Semper Fidelis, date unknown

Looking through my collection of Rice library bookplates this morning I noticed this unusual one:

I don’t remember scanning this and in fact it looks more like I hastily snapped a picture of it with my cell phone. Where I found it I can no longer say. I’ve certainly never seen another like it. And of course I’d also never heard of the Semper Fidelis Club. The only mention of it in the Thresher is this article from October 16, 1959:

The club also appears in the 1960 and 1961 Campaniles. But I find this impossible to square with the bookplate. First, Stockton Axson died in 1935 and second, as soon as Fondren was built the library was called Fondren Library rather than the Rice Institute Library. So I suppose there must have been a much earlier iteration of the Semper Fidelis Club about which I still know nothing. So we’ve apparently gotten nowhere today. Maybe tomorrow, though, as I now seem to have all the time in the world to track down this kind of thing. Also, on Axson here’s a pretty good post I wrote about him way back in 2011 and of course this more recent classic about his platonic lover’s contribution to the library.

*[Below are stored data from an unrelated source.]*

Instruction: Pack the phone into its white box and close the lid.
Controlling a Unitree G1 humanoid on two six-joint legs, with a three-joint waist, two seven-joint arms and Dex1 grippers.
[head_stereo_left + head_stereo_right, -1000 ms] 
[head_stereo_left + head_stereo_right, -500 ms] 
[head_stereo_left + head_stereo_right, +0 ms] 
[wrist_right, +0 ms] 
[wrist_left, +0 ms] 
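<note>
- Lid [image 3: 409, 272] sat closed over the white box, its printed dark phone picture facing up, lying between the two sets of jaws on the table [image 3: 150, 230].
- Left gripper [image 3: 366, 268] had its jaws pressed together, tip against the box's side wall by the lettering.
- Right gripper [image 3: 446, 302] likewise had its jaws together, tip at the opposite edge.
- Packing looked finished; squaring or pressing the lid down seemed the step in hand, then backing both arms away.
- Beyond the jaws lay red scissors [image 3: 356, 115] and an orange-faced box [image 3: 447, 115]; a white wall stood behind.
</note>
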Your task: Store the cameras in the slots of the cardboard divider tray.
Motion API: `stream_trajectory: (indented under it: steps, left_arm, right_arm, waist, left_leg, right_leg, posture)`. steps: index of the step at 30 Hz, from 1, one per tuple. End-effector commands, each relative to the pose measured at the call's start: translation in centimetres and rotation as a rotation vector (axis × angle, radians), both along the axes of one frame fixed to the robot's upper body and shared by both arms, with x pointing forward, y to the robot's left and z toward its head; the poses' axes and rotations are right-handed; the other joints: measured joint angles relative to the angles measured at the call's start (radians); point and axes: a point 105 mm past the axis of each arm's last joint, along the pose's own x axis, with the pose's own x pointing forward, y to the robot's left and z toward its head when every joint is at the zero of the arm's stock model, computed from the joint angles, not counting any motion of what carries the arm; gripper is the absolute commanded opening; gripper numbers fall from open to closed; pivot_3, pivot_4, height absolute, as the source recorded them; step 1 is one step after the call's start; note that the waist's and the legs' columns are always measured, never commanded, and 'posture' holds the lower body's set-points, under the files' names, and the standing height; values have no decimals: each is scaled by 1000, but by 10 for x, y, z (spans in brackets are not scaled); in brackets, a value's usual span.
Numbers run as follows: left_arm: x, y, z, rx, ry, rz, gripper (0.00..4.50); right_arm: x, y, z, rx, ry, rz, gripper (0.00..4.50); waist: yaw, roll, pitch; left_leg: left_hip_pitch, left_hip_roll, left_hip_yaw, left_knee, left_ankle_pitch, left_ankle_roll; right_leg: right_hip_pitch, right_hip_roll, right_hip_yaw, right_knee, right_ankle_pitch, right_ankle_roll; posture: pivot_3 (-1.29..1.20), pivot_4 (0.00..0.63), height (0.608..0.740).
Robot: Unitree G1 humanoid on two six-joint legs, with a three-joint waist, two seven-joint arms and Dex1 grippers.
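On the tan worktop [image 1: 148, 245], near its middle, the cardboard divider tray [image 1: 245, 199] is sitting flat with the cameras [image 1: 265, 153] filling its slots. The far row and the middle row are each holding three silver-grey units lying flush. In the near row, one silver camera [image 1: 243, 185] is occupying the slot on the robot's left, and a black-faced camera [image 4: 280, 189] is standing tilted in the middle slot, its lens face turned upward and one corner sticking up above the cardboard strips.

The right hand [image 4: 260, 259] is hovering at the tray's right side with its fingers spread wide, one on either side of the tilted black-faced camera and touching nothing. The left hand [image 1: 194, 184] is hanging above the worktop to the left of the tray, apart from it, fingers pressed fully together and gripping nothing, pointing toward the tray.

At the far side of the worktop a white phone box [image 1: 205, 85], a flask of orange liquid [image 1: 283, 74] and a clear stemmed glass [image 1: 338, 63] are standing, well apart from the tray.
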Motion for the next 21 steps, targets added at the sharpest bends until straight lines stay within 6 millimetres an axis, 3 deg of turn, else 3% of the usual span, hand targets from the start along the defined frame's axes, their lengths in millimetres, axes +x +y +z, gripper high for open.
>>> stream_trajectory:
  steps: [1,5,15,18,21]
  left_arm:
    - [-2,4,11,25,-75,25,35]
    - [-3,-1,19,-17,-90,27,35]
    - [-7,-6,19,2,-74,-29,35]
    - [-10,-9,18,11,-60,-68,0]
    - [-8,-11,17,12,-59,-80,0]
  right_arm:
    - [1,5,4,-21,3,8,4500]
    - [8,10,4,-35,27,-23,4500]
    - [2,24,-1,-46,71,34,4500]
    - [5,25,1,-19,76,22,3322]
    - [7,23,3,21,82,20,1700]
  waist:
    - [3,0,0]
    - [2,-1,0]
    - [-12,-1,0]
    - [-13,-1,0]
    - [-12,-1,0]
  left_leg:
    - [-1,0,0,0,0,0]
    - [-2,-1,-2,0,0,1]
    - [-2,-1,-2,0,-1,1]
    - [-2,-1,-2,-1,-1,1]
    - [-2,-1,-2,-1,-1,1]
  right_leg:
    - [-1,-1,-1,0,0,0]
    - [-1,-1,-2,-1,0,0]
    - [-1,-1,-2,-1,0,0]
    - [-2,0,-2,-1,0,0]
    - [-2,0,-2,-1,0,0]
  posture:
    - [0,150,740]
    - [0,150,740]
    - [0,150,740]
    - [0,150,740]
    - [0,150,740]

Bonus: This is from the same issue of the Thresher as the Semper Fi story. At first, of course, I was interested in the dateless boys but it turns out the real star of this piece is the totally inexplicable “dead party.” I can’t see at all why this would be fun. Once I get back in the Woodson I’ll see if there’s anything about this in the EBLS scrapbooks.

Extra Bonus: Many thanks to Ellen Rein Pierce ’91 for the hot tip that led me to this great ebay score. I’m taking tomorrow off, by the way. I clearly need a break.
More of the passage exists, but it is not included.